## WHAT THE TASK REQUIRES
Starting at the first line and ending at the last, repeat the material word for word.

## DATASET CONTENT
Start of Block
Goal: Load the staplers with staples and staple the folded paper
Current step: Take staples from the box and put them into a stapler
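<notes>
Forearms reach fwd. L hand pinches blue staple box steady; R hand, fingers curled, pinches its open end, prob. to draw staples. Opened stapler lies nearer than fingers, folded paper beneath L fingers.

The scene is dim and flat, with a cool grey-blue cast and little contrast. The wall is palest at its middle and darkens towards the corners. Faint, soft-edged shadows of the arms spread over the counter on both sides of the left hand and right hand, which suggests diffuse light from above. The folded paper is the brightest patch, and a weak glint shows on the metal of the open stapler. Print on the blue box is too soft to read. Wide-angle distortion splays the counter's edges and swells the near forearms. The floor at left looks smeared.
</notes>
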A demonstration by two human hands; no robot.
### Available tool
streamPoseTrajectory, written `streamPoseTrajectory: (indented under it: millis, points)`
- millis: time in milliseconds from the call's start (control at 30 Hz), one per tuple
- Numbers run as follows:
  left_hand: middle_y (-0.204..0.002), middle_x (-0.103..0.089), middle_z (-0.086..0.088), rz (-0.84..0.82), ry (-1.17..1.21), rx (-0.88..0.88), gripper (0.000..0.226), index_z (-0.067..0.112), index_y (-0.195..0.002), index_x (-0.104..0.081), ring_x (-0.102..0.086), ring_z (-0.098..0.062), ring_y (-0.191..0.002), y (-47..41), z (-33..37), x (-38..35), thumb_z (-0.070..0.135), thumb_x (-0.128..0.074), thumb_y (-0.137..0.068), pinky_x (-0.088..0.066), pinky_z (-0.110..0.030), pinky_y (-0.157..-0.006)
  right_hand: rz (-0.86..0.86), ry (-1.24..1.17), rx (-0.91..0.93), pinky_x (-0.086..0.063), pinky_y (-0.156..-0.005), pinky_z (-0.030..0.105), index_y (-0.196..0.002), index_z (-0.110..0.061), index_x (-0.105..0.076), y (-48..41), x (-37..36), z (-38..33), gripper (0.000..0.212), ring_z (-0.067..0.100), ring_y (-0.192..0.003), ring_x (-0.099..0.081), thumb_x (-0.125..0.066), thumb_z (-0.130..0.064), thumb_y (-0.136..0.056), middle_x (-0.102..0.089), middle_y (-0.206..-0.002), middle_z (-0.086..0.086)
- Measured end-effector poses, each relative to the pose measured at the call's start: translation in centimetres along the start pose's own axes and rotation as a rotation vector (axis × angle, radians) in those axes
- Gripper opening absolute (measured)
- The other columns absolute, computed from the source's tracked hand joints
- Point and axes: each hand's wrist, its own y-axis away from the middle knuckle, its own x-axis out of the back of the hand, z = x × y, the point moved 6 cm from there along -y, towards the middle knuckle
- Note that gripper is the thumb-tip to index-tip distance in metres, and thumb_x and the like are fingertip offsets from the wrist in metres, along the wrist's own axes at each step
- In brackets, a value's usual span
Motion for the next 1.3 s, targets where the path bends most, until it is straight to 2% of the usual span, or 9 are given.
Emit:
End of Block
## PROBLEM SOLUTION
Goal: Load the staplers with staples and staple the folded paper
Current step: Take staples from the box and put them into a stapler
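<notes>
Forearms reach fwd. L hand pinches blue staple box steady; R hand, fingers curled, pinches its open end, prob. to draw staples. Opened stapler lies nearer than fingers, folded paper beneath L fingers.

The scene is dim and flat, with a cool grey-blue cast and little contrast. The wall is palest at its middle and darkens towards the corners. Faint, soft-edged shadows of the arms spread over the counter on both sides of the left hand and right hand, which suggests diffuse light from above. The folded paper is the brightest patch, and a weak glint shows on the metal of the open stapler. Print on the blue box is too soft to read. Wide-angle distortion splays the counter's edges and swells the near forearms. The floor at left looks smeared.
</notes>
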A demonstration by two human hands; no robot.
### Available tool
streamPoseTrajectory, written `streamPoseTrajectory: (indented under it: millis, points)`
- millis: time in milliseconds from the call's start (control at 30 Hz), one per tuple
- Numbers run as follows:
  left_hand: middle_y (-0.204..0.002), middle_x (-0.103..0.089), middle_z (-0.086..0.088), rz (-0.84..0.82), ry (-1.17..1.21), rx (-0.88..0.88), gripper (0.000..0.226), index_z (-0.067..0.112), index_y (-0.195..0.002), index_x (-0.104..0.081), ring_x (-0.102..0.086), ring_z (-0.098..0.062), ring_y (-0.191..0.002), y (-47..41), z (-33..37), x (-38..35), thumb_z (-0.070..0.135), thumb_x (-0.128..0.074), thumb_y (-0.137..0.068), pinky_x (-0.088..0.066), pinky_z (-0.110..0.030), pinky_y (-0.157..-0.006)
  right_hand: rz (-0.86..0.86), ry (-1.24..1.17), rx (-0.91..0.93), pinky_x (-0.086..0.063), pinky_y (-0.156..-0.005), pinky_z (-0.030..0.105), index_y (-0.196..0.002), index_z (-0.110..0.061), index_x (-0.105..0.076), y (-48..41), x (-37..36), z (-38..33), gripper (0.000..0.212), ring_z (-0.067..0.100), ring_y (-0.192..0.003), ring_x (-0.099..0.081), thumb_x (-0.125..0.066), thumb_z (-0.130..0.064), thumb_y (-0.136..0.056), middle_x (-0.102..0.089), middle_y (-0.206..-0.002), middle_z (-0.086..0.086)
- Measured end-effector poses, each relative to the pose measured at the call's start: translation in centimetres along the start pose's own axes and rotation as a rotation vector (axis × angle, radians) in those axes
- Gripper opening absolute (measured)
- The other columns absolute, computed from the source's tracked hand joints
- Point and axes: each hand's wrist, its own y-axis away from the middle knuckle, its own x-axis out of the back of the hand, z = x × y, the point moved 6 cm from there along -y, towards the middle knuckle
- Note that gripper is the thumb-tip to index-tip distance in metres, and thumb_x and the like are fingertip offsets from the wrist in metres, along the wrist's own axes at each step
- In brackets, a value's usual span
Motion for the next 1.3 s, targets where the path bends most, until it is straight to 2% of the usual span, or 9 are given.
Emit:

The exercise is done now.